- [ACTION ITEM]: Would you print all of the records below exactly, without skipping any?

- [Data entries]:
=== Section Start ===

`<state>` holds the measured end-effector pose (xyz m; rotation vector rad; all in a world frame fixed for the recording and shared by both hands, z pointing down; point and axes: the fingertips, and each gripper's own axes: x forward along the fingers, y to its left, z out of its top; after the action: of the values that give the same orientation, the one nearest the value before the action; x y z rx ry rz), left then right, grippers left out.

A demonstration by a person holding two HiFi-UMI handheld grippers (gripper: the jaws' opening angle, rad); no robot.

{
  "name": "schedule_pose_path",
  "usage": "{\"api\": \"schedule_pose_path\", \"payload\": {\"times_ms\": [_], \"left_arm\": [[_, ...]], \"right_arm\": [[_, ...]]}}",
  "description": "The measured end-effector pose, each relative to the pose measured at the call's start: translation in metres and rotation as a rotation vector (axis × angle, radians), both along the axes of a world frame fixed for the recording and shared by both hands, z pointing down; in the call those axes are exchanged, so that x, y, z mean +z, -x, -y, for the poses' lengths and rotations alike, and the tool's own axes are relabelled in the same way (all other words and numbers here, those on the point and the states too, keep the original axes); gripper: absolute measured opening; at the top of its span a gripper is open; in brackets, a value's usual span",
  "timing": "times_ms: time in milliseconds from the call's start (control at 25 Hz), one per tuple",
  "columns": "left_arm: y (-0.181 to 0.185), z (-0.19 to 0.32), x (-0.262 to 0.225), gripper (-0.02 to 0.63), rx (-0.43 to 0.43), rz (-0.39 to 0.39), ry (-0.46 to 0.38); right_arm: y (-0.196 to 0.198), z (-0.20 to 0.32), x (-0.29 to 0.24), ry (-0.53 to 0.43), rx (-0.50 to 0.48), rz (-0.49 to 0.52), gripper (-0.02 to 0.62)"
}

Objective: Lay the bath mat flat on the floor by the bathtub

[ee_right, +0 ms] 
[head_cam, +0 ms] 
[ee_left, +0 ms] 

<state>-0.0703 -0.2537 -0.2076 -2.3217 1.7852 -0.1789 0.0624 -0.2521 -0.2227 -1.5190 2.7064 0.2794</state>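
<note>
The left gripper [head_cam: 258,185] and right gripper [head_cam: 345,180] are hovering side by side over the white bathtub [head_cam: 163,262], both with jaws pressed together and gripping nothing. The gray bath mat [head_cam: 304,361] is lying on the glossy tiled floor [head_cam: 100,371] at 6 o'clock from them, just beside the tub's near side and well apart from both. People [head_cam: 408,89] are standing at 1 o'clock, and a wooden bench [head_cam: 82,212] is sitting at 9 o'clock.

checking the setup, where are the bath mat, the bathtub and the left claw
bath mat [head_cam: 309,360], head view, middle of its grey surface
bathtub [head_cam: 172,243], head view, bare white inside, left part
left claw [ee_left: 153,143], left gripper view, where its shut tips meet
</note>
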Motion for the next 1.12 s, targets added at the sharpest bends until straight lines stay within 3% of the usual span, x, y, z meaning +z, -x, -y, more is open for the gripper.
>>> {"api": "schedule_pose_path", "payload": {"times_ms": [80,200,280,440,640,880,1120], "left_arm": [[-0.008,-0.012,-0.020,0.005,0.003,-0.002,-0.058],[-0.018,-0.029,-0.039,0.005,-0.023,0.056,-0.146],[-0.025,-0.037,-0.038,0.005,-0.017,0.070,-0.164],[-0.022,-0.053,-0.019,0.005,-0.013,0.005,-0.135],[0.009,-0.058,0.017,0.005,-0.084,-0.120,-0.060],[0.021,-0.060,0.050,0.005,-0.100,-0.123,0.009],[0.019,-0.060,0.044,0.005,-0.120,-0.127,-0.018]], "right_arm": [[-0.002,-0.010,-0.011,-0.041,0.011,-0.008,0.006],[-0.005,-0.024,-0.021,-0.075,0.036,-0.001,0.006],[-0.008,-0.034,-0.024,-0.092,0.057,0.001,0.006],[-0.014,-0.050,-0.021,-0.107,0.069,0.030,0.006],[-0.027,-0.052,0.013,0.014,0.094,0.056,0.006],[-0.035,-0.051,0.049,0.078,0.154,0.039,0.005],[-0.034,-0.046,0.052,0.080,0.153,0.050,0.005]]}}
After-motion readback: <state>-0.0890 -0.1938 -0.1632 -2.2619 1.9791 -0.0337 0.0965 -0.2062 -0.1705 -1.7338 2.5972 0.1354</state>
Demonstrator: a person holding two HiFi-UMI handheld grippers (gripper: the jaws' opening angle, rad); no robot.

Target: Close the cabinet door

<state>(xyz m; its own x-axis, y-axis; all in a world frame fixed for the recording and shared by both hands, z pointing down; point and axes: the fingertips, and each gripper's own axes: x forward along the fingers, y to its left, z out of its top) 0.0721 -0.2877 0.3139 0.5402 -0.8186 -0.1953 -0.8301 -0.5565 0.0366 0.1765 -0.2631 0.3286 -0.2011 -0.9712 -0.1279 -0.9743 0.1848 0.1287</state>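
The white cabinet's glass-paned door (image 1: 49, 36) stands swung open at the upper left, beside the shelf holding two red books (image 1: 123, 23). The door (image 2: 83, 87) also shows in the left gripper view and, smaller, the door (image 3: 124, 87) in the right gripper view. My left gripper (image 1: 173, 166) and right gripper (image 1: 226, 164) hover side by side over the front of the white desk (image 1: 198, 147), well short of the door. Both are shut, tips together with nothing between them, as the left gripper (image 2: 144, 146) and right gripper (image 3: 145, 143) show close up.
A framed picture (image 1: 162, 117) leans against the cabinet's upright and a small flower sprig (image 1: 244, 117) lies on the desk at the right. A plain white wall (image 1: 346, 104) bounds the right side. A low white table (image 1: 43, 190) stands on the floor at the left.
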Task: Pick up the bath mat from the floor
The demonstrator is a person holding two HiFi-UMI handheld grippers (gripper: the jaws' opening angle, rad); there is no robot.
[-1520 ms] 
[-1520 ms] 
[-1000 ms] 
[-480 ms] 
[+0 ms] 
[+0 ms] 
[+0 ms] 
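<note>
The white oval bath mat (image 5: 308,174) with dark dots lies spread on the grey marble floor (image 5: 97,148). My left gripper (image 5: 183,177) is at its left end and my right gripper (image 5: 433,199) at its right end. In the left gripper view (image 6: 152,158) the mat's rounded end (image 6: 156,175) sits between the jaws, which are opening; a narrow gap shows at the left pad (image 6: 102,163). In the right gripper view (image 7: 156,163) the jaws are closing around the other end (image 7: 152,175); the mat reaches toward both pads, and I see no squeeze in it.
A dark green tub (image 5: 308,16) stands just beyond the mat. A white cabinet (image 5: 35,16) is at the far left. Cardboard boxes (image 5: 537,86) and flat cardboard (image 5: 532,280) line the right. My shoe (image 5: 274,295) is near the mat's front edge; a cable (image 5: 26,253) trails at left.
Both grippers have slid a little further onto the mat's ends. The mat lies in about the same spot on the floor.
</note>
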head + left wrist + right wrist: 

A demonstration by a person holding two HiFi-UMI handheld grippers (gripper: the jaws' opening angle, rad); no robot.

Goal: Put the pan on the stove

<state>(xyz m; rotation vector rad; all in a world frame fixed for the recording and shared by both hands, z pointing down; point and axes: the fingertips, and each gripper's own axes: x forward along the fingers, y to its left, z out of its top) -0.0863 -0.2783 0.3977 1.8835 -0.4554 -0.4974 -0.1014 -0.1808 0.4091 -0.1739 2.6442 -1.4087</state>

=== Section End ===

- [RESULT]:
`<state>` holds the measured end-effector pose (xyz m; rotation vector rad; all in a world frame fixed for the recording and shared by both hands, z pointing down; point and axes: the fingertips, and each gripper's own axes: x forward along the fingers, y to its left, z out of its top; after the action: of the values that give the same orientation, the one nearest the value before the action; x y z rx ry rz), left then right, grippers left out.

A demonstration by a person holding two HiFi-UMI handheld grippers (gripper: the jaws' opening angle, rad); no robot.

{
  "name": "schedule_pose_path",
  "usage": "{\"api\": \"schedule_pose_path\", \"payload\": {\"times_ms\": [_], \"left_arm\": [[_, ...]], \"right_arm\": [[_, ...]]}}",
  "description": "The measured end-effector pose, each relative to the pose measured at the call's start: translation in metres and rotation as a rotation vector (axis × angle, radians), both along the axes of a world frame fixed for the recording and shared by both hands, z pointing down; in the call those axes are exchanged, so that x, y, z mean +z, -x, -y, for the poses' lengths and rotations alike, and the tool's own axes are relabelled in the same way (all other words and numbers here, those on the point and the states too, keep the original axes); gripper: absolute measured opening; at the top of its span a gripper is open; in brackets, a value's usual span",
  "timing": "times_ms: time in milliseconds from the call's start (control at 25 Hz), one per tuple",
  "columns": "left_arm: y (-0.181 to 0.185), z (-0.19 to 0.32), x (-0.262 to 0.225), gripper (-0.02 to 0.63), rx (-0.43 to 0.43), rz (-0.39 to 0.39), ry (-0.46 to 0.38); right_arm: y (-0.196 to 0.198), z (-0.20 to 0.32), x (-0.29 to 0.24), ry (-0.53 to 0.43), rx (-0.50 to 0.48), rz (-0.49 to 0.52), gripper (-0.02 to 0.62)"
}

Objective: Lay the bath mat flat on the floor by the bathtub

[ee_right, +0 ms] 
[head_cam, +0 ms] 
[ee_left, +0 ms] 

<state>-0.0703 -0.2537 -0.2076 -2.3217 1.7852 -0.1789 0.0624 -0.2521 -0.2227 -1.5190 2.7064 0.2794</state>
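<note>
The left gripper [head_cam: 258,185] and right gripper [head_cam: 345,180] are hovering side by side over the white bathtub [head_cam: 163,262], both with jaws pressed together and gripping nothing. The gray bath mat [head_cam: 304,361] is lying on the glossy tiled floor [head_cam: 100,371] at 6 o'clock from them, just beside the tub's near side and well apart from both. People [head_cam: 408,89] are standing at 1 o'clock, and a wooden bench [head_cam: 82,212] is sitting at 9 o'clock.

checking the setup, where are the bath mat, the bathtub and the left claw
bath mat [head_cam: 309,360], head view, middle of its grey surface
bathtub [head_cam: 172,243], head view, bare white inside, left part
left claw [ee_left: 153,143], left gripper view, where its shut tips meet
</note>
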Motion for the next 1.12 s, targets added at the sharpest bends until straight lines stay within 3% of the usual span, x, y, z meaning +z, -x, -y, more is open for the gripper.
>>> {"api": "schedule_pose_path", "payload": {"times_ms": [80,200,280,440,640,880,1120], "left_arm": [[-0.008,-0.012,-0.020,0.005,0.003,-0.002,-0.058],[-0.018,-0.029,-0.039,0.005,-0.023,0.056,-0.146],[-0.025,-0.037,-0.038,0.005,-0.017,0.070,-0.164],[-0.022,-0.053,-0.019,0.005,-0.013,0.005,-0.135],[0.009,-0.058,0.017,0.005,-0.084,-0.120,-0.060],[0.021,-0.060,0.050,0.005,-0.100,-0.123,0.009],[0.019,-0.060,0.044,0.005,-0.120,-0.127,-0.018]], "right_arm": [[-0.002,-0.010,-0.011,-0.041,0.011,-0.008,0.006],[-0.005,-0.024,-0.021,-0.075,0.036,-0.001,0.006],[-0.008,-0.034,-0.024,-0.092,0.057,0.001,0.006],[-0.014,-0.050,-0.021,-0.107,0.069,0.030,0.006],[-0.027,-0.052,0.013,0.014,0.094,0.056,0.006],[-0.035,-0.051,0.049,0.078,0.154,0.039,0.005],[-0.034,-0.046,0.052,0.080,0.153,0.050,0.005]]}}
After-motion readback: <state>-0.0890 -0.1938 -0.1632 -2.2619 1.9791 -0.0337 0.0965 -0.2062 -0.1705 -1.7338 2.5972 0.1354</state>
Demonstrator: a person holding two HiFi-UMI handheld grippers (gripper: the jaws' opening angle, rad); no robot.

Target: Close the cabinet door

<state>(xyz m; its own x-axis, y-axis; all in a world frame fixed for the recording and shared by both hands, z pointing down; point and axes: the fingertips, and each gripper's own axes: x forward along the fingers, y to its left, z out of its top) 0.0721 -0.2877 0.3139 0.5402 -0.8186 -0.1953 -0.8301 -0.5565 0.0366 0.1765 -0.2631 0.3286 -0.2011 -0.9712 -0.1279 -0.9743 0.1848 0.1287</state>
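The white cabinet's glass-paned door (image 1: 49, 36) stands swung open at the upper left, beside the shelf holding two red books (image 1: 123, 23). The door (image 2: 83, 87) also shows in the left gripper view and, smaller, the door (image 3: 124, 87) in the right gripper view. My left gripper (image 1: 173, 166) and right gripper (image 1: 226, 164) hover side by side over the front of the white desk (image 1: 198, 147), well short of the door. Both are shut, tips together with nothing between them, as the left gripper (image 2: 144, 146) and right gripper (image 3: 145, 143) show close up.
A framed picture (image 1: 162, 117) leans against the cabinet's upright and a small flower sprig (image 1: 244, 117) lies on the desk at the right. A plain white wall (image 1: 346, 104) bounds the right side. A low white table (image 1: 43, 190) stands on the floor at the left.
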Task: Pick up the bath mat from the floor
The demonstrator is a person holding two HiFi-UMI handheld grippers (gripper: the jaws' opening angle, rad); there is no robot.
[-1520 ms] 
[-1520 ms] 
[-1000 ms] 
[-480 ms] 
[+0 ms] 
[+0 ms] 
[+0 ms] 
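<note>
The white oval bath mat (image 5: 308,174) with dark dots lies spread on the grey marble floor (image 5: 97,148). My left gripper (image 5: 183,177) is at its left end and my right gripper (image 5: 433,199) at its right end. In the left gripper view (image 6: 152,158) the mat's rounded end (image 6: 156,175) sits between the jaws, which are opening; a narrow gap shows at the left pad (image 6: 102,163). In the right gripper view (image 7: 156,163) the jaws are closing around the other end (image 7: 152,175); the mat reaches toward both pads, and I see no squeeze in it.
A dark green tub (image 5: 308,16) stands just beyond the mat. A white cabinet (image 5: 35,16) is at the far left. Cardboard boxes (image 5: 537,86) and flat cardboard (image 5: 532,280) line the right. My shoe (image 5: 274,295) is near the mat's front edge; a cable (image 5: 26,253) trails at left.
Both grippers have slid a little further onto the mat's ends. The mat lies in about the same spot on the floor.
</note>
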head + left wrist + right wrist: 

A demonstration by a person holding two HiFi-UMI handheld grippers (gripper: the jaws' opening angle, rad); no robot.

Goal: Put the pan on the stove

<state>(xyz m; rotation vector rad; all in a world frame fixed for the recording and shared by both hands, z pointing down; point and axes: the fingertips, and each gripper's own axes: x forward along the fingers, y to its left, z out of its top) -0.0863 -0.2783 0.3977 1.8835 -0.4554 -0.4974 -0.1014 -0.1808 0.4091 -0.1739 2.6442 -1.4087</state>

A complete answer has now been given to the exercise.